* [HOW TO COMPLETE THIS TASK]: When a line in the entries below contains the word "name", copy that line.

******

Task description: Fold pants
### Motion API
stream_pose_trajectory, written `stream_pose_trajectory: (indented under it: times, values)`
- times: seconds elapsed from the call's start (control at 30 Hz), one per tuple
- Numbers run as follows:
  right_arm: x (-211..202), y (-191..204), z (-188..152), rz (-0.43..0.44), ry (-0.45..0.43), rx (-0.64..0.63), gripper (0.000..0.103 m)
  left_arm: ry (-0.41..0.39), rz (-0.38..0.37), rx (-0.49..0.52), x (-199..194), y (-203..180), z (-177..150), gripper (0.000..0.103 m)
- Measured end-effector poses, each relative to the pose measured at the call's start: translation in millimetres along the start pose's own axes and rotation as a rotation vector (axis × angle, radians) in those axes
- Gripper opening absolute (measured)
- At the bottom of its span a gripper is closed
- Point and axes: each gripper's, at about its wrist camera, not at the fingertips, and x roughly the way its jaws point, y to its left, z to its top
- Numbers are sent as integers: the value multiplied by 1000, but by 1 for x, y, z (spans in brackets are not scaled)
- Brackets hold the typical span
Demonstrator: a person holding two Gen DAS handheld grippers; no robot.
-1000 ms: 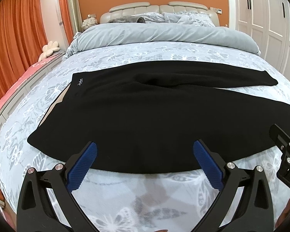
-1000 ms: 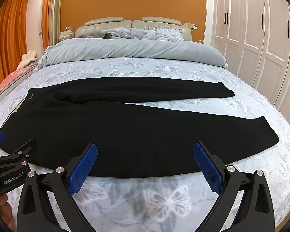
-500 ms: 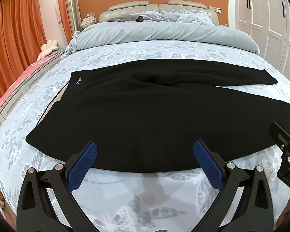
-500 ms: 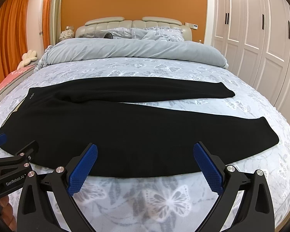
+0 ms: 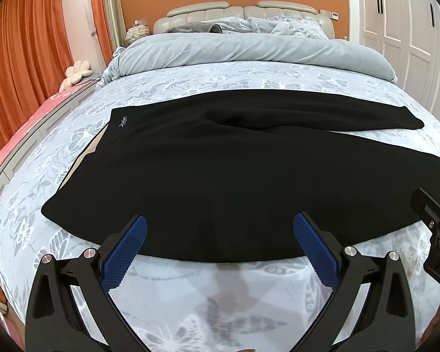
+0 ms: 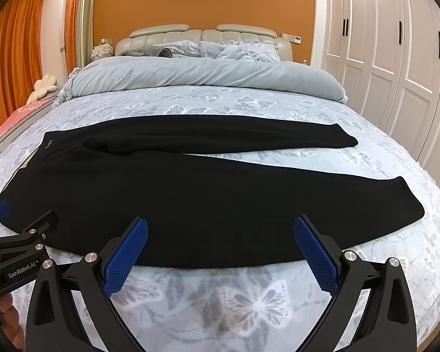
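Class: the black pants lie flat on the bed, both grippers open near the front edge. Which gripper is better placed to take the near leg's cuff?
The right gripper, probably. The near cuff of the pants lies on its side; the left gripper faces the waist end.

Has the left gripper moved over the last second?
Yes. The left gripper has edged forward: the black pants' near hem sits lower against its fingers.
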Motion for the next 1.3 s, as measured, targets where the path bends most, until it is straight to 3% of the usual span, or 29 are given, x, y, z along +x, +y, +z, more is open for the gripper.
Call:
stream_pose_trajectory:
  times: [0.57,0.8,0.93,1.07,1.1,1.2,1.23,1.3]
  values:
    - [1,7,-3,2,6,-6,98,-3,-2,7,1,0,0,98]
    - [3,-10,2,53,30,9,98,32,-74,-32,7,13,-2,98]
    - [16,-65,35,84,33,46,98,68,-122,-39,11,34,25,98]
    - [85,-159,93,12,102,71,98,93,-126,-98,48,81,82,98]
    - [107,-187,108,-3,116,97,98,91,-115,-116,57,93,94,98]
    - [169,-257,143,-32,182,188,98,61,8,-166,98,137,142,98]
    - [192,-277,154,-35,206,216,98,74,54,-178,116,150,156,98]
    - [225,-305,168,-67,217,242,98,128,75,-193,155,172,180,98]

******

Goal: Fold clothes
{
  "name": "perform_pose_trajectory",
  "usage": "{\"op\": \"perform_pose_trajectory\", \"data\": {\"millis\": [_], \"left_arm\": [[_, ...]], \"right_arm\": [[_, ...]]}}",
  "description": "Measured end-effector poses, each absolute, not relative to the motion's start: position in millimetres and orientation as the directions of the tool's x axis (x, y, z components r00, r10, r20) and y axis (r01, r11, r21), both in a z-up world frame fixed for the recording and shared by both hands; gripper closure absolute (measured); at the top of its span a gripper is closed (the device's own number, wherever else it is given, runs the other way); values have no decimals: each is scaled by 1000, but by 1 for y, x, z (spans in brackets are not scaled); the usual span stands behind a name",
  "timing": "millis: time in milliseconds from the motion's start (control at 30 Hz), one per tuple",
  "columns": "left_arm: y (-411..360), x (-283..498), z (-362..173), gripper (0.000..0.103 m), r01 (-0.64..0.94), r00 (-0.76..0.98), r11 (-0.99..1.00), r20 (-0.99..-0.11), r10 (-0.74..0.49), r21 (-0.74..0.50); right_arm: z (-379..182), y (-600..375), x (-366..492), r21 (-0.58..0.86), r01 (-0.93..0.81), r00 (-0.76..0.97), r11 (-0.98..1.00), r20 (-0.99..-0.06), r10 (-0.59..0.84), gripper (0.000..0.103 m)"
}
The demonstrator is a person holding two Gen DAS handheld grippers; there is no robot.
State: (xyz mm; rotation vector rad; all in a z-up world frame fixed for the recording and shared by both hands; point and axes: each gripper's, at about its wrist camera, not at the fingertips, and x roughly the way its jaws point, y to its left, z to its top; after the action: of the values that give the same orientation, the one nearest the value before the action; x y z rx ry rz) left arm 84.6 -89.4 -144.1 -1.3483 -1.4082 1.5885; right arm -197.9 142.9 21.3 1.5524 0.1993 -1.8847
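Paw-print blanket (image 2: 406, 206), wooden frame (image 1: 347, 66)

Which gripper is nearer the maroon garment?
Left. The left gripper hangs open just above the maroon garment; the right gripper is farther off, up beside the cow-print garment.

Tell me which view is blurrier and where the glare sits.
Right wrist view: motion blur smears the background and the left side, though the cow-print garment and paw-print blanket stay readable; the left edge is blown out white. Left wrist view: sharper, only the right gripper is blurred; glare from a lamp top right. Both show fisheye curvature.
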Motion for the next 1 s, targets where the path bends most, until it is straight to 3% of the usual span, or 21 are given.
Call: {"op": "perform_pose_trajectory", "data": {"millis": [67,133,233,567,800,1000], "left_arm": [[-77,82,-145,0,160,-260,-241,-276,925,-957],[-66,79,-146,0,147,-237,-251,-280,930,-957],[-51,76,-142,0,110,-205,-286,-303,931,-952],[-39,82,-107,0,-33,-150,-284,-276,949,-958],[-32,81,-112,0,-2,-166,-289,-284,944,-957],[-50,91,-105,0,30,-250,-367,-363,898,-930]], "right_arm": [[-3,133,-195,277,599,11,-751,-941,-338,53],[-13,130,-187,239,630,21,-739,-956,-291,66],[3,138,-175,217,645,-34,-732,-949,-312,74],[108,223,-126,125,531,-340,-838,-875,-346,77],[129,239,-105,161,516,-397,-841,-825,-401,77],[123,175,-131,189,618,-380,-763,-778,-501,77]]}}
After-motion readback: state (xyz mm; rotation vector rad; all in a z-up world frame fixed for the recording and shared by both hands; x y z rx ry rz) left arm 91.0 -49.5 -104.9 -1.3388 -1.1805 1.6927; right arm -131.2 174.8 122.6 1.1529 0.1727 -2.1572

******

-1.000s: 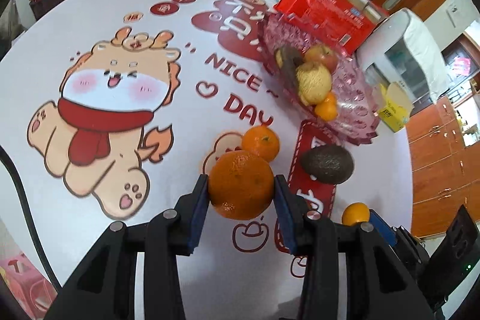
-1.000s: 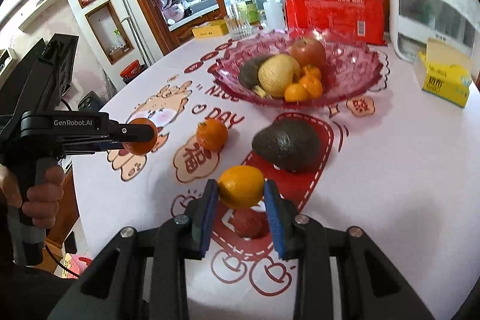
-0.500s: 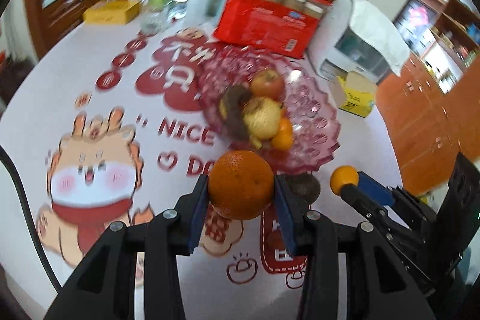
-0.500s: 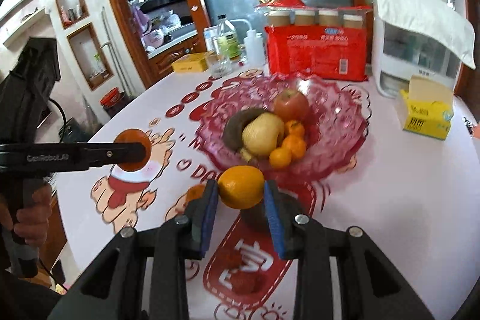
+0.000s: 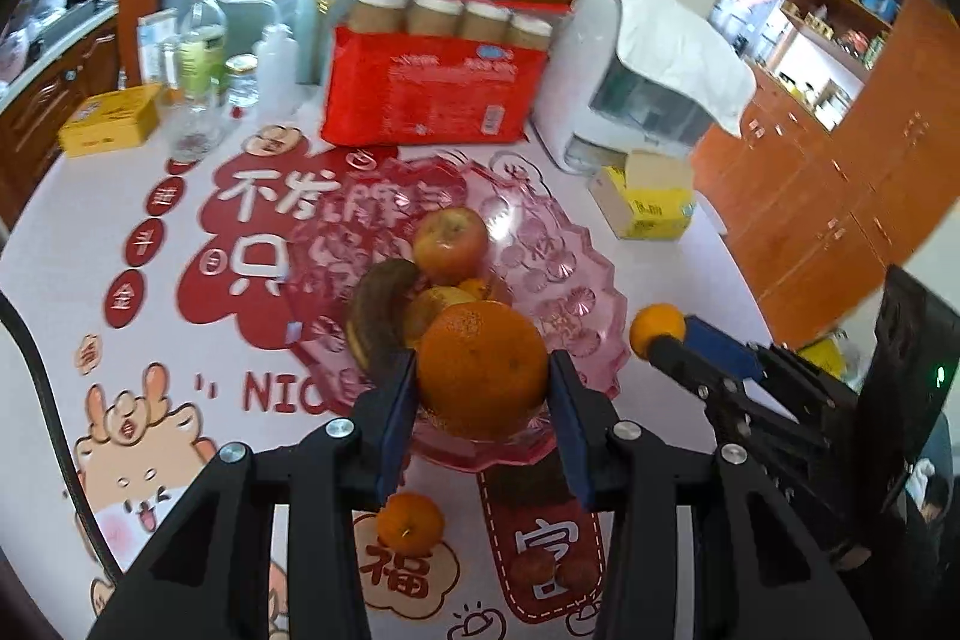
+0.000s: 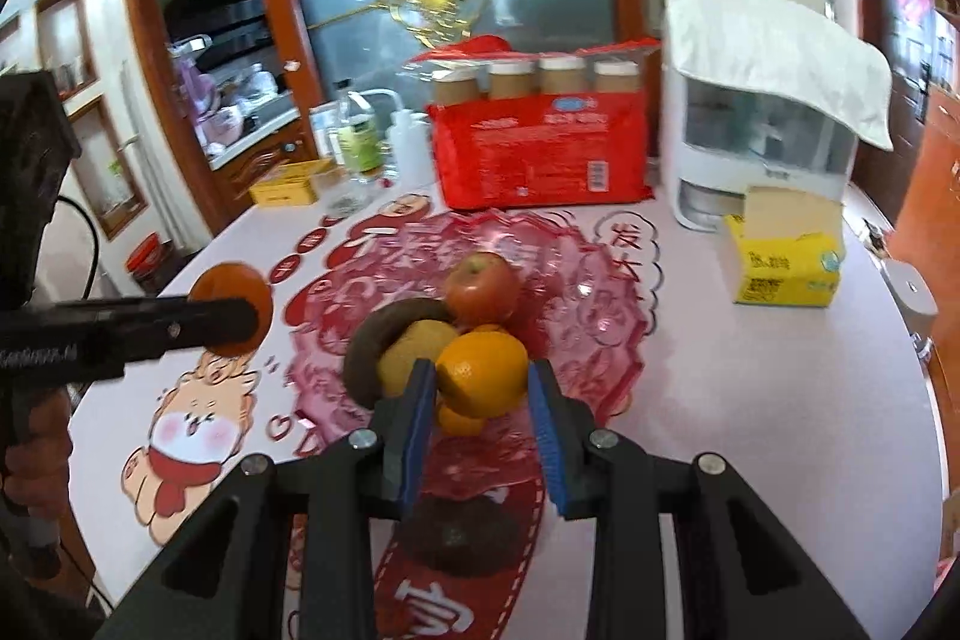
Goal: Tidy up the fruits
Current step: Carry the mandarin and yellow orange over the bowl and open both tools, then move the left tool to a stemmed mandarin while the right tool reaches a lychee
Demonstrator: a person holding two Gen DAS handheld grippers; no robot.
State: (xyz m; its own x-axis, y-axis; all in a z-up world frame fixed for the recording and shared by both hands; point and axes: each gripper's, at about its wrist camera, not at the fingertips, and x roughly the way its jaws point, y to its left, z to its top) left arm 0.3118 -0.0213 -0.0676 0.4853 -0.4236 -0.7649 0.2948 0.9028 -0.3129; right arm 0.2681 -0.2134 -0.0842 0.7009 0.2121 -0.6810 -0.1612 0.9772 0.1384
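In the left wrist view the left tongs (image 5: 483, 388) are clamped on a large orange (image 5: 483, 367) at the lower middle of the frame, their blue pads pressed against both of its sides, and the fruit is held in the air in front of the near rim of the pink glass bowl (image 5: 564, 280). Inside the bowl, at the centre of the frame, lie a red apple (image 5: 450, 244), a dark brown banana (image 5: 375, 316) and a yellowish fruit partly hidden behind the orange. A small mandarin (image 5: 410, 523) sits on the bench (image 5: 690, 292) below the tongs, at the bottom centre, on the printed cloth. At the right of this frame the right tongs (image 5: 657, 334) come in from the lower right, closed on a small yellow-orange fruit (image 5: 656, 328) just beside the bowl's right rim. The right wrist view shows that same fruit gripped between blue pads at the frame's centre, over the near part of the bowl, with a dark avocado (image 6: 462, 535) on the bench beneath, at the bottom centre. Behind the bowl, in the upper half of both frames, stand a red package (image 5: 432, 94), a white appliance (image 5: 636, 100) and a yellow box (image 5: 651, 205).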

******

* [ANSWER SECTION]:
  "name": "perform_pose_trajectory",
  "description": "Measured end-effector poses, each absolute, not relative to the motion's start: position in millimetres and orientation as the directions of the tool's x axis (x, y, z components r00, r10, r20) and y axis (r01, r11, r21), both in a z-up world frame fixed for the recording and shared by both hands; gripper closure absolute (measured); at the top of its span a gripper is closed (the device's own number, wherever else it is given, runs the other way); values have no decimals: each is scaled by 1000, but by 1 for y, x, z (spans in brackets are not scaled); the usual span stands behind a name",

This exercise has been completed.